Please Note: This article is written for users of the following Microsoft Excel versions: 97, 2000, 2002, and 2003. If you are using a later version (Excel 2007 or later), this tip may not work for you. For a version of this tip written specifically for later versions of Excel, click here: Limiting Number of Characters in a Cell.
by Allen Wyatt
(last updated April 15, 2016)
Chris has a need to limit the number of characters that can be typed into a cell. For example, he needs to limit the input to no more than 20 characters per cell, whether they are typed or pasted into the cell. If the user tries to put in more than 20 characters, then they need to be alerted and the input disallowed. Chris wonders how he can enforce such a limitation.
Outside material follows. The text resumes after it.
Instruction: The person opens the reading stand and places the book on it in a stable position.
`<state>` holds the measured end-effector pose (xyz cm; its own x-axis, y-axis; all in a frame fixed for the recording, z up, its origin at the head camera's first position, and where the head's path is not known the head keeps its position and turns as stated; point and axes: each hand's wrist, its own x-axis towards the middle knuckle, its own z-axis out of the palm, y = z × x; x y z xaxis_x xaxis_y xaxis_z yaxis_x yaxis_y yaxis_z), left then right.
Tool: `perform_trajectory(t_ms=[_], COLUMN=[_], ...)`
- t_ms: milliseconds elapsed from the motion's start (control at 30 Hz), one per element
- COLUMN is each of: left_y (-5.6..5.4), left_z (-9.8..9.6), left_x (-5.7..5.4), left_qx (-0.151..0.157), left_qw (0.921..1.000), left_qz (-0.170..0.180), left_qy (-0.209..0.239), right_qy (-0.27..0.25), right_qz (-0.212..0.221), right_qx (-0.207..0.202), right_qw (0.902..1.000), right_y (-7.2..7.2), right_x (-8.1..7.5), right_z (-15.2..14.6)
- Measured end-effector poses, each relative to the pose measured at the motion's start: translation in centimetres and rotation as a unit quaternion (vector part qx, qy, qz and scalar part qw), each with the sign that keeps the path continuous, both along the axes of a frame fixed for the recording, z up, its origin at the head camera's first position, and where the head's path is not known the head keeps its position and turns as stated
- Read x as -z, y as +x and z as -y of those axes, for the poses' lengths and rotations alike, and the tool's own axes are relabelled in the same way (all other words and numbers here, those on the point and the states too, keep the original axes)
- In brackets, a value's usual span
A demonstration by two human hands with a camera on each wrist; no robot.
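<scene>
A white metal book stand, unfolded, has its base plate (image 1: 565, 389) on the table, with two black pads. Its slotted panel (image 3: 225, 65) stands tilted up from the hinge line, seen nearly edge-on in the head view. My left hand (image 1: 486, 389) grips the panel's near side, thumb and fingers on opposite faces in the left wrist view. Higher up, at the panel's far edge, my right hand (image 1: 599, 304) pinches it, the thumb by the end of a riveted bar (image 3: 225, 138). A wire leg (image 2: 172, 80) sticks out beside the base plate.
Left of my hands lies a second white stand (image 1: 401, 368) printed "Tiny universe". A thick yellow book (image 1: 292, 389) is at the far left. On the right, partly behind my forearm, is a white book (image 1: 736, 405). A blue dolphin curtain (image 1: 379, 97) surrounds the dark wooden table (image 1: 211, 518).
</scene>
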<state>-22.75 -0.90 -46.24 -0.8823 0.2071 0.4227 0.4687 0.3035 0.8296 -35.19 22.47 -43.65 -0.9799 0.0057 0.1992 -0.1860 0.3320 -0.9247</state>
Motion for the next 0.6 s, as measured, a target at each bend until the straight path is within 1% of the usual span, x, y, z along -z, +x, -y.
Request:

Excel's Data Validation feature has a built-in way to check for the length of whatever is being entered into a cell. All you need to do is select the cell you want to limit and follow these steps:
Figure 1. The Data Validation dialog box.
This works fine if you are entering text into a cell, but it can be a little funky if someone is entering a numeric value. (This may not be a real problem, as entering more than 20 digits as a number is a very unusual circumstance in Excel.)
It also is a problem if you want to make sure that pasted information is checked for its length; pasting something into a cell that uses Data Validation eliminates the Data Validation on the cell. In that case you'll want to use a macro to do the length checking. You can find such a solution already at ExcelTips, in a tip entitled Setting a Length Limit on Cells. (You can search for this tip title using the search box at the upper-right of any page.)
ExcelTips is your source for cost-effective Microsoft Excel training. This tip (12328) applies to Microsoft Excel 97, 2000, 2002, and 2003. You can find a version of this tip for the ribbon interface of Excel (Excel 2007 and later) here: Limiting Number of Characters in a Cell.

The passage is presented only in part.